- Problem to solve -
Exactly the lines from the one containing "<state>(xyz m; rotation" through the final line of the data are to be written out again, with nothing added.

---

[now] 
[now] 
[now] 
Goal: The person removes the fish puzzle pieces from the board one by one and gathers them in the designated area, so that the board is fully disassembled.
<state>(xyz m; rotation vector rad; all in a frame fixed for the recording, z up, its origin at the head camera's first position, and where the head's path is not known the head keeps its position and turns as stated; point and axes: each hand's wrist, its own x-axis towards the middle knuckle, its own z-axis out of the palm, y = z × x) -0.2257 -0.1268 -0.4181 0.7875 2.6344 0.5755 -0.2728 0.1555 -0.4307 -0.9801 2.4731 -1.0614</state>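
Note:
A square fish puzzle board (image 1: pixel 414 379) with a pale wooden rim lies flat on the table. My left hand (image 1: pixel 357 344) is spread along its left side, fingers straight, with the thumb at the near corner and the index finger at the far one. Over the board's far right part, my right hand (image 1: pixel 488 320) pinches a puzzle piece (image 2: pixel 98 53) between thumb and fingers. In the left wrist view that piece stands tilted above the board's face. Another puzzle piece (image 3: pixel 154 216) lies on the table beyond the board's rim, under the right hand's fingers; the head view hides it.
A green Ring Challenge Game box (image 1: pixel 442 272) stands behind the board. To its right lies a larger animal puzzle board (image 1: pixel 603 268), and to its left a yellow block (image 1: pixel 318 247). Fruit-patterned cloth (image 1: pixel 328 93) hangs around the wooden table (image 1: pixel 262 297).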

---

- Written response -
<state>(xyz m; rotation vector rad; all in a frame fixed for the recording, z up, its origin at the head camera's first position, and where the head's path is not known the head keeps its position and turns as stated; point and axes: each hand's wrist, its own x-axis towards the middle knuckle, its own z-axis out of the palm, y = z × x) -0.2257 -0.1268 -0.4181 0.7875 2.6344 0.5755 -0.2728 0.1555 -0.4307 -0.9801 2.4731 -1.0614</state>
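Note:
A square fish puzzle board (image 1: pixel 414 379) with a pale wooden rim lies flat on the table. My left hand (image 1: pixel 357 344) is spread along its left side, fingers straight, with the thumb at the near corner and the index finger at the far one. Over the board's far right part, my right hand (image 1: pixel 488 320) pinches a puzzle piece (image 2: pixel 98 53) between thumb and fingers. In the left wrist view that piece stands tilted above the board's face. Another puzzle piece (image 3: pixel 154 216) lies on the table beyond the board's rim, under the right hand's fingers; the head view hides it.
A green Ring Challenge Game box (image 1: pixel 442 272) stands behind the board. To its right lies a larger animal puzzle board (image 1: pixel 603 268), and to its left a yellow block (image 1: pixel 318 247). Fruit-patterned cloth (image 1: pixel 328 93) hangs around the wooden table (image 1: pixel 262 297).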

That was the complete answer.